My question was probably phrased poorly. I was particularly interested in how you though the mindset might become one that embraces sustainability, especially as I can only think of one short lived example, Cuba c.1990 (which wasn't triggered by a civil war but an oil crisis).

Every example of civil unrest / war that I can think of has not resulted in a conscious change towards sustainability, so I wondered what else might trigger that change in your story.

11/25/15, 11:30 PM

Kevin Mayer said...
How very strange and relevant to my own experience all this is. I am a teacher of art on one campus of one of our great state university systems (State University of New York - SUNY). I am currently in my eighth year of service as an ill-paid adjunct, which gives me an outsider's perspective...; I am in my 50's, in short the sweet spot where I have much to offer and still have the energy and enthusiasm necessary. In other words I am at my peak as an educator.

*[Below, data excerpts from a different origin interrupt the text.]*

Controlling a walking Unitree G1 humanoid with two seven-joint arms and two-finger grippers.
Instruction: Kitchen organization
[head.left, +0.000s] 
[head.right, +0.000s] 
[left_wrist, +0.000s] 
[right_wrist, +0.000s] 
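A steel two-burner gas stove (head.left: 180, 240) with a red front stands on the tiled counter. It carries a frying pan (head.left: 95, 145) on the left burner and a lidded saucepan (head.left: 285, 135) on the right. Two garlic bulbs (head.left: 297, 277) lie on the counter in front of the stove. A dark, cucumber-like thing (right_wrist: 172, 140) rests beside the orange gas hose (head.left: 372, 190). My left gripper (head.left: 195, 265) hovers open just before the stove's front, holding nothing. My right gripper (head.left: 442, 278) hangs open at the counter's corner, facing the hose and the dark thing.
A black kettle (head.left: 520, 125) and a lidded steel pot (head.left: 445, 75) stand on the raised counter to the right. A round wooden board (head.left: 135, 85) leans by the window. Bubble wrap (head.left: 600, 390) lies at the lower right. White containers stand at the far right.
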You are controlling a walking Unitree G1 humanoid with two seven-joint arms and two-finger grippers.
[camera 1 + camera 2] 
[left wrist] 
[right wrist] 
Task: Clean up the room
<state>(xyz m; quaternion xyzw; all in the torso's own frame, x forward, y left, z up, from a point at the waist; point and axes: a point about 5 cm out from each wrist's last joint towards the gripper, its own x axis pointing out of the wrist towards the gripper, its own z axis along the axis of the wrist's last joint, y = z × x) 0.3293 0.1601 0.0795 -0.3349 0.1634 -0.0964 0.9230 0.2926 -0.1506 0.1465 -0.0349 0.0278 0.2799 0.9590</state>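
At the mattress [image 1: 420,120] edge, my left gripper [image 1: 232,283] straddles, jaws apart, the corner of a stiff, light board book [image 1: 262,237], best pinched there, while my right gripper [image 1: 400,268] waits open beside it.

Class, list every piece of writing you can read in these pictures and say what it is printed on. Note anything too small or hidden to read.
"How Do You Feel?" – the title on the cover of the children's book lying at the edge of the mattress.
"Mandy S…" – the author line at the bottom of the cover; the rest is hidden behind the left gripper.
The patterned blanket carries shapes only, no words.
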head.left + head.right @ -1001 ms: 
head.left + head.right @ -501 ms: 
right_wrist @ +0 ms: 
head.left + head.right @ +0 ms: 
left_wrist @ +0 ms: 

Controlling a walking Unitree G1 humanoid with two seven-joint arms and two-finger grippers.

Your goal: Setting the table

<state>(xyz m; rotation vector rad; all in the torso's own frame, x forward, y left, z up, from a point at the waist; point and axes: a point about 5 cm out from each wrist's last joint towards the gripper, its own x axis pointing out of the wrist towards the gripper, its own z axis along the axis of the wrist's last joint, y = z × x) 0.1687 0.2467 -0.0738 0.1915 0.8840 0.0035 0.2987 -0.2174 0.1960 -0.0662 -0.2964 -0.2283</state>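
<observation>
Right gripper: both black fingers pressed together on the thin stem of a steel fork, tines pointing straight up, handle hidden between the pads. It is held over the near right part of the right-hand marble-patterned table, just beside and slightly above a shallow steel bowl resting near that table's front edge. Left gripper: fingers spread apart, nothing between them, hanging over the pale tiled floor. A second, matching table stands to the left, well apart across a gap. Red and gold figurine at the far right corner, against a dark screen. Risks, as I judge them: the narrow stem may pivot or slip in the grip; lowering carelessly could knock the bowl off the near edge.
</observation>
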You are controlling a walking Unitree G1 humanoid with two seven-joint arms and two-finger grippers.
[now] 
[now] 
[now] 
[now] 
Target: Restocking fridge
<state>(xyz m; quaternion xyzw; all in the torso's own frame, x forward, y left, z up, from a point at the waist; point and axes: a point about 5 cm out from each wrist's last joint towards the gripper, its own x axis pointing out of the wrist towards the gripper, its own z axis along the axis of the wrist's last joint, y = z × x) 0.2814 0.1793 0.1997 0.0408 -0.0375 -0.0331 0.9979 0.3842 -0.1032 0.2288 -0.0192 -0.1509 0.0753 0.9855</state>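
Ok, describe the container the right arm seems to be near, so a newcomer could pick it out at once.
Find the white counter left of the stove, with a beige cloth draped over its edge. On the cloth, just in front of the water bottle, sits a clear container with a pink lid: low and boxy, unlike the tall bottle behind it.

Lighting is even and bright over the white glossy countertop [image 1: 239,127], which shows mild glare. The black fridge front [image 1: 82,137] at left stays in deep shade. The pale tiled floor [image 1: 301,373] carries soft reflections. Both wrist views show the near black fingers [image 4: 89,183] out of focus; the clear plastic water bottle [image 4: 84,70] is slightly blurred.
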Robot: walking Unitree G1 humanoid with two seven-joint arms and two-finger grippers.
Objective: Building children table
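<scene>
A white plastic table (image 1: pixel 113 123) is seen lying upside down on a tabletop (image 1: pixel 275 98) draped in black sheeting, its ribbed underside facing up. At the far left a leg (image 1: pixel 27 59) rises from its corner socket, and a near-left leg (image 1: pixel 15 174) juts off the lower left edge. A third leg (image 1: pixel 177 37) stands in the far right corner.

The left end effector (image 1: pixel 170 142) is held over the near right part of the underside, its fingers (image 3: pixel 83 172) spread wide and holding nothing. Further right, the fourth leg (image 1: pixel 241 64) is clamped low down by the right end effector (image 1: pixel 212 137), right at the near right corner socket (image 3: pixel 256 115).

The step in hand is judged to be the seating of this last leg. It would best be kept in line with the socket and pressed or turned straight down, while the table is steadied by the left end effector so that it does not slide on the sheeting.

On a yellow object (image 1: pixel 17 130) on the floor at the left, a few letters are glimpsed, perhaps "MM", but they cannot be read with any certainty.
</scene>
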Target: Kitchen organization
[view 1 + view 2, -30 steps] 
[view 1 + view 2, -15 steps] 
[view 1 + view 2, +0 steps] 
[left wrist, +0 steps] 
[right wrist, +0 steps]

In broad terms my task is cultural transmission, a species of initiatory ritual, to pass on that which was given to me, without which the thread is broken, and the fragile legacy of western art dies after a generation or so. This may come as a surprise to most people: how temporary and temporily tenuous the thread of culture is, whose continuence we take for granted. we are accustomed to thinking that if it is digitally archived on Google (we've got technology dude!) culture is permanent. It is not so. Just think, how much of the ancent classical world has been preserved? We are accustomed to thinking that all is safe. It is shocking to realize how liitle has been preserved... a few speeches of Cicero ( I would much more like to hear from his critics and enemies), but most consigned to oblivion. Hardly a complete world. I would have people understand how thin is the pavement they walk on.

As for current technology, just understand that the university continues to invest in its core (technology upgrades, building construction on campus, etc.) to the point where it has made it impossible for me (rural, unable to afford highspeed internet, old computer) to connect with the university communications system. Think what it means for an institution of higher eduacation to sever ties with it's own faculty, to "go dark" to its own faculty, in its quest for modernity, progress and enlightenment. I watch, bemused.

12/9/15, 7:28 PM

MIckGspot said...
Hello Mr. Stuart,
RE: Sustainability - I picked up a good comment on that yesterday and added it to my collection of Bizaritudes which is growing exponentially every day. No dis to your cogent comment, just sharing some twisted thinking being bandied about which I find a bit of humor in but taken more broadly is an example of refuting reality while trying to affirm a social belief. I think the source was BBC in a conversation on Climate Change.


"Everyone can agree we need a more sustainable future"

Here is the Bizarre breakdown.

1. When has "everyone" ever agreed on anything? (If everyone was two people I would not quibble but the show has many millions of listeners across the globe and included them in the context).
2. How can a future be sustained if it does not exist yet?

Over critical? Maybe, per my observation these sorts of statements (which attempt to portray as fact a condition which is not likely to be challenged however unlikely the statement is, while at the same time hold a logically impossible thesis) are spreading like a wildfire now.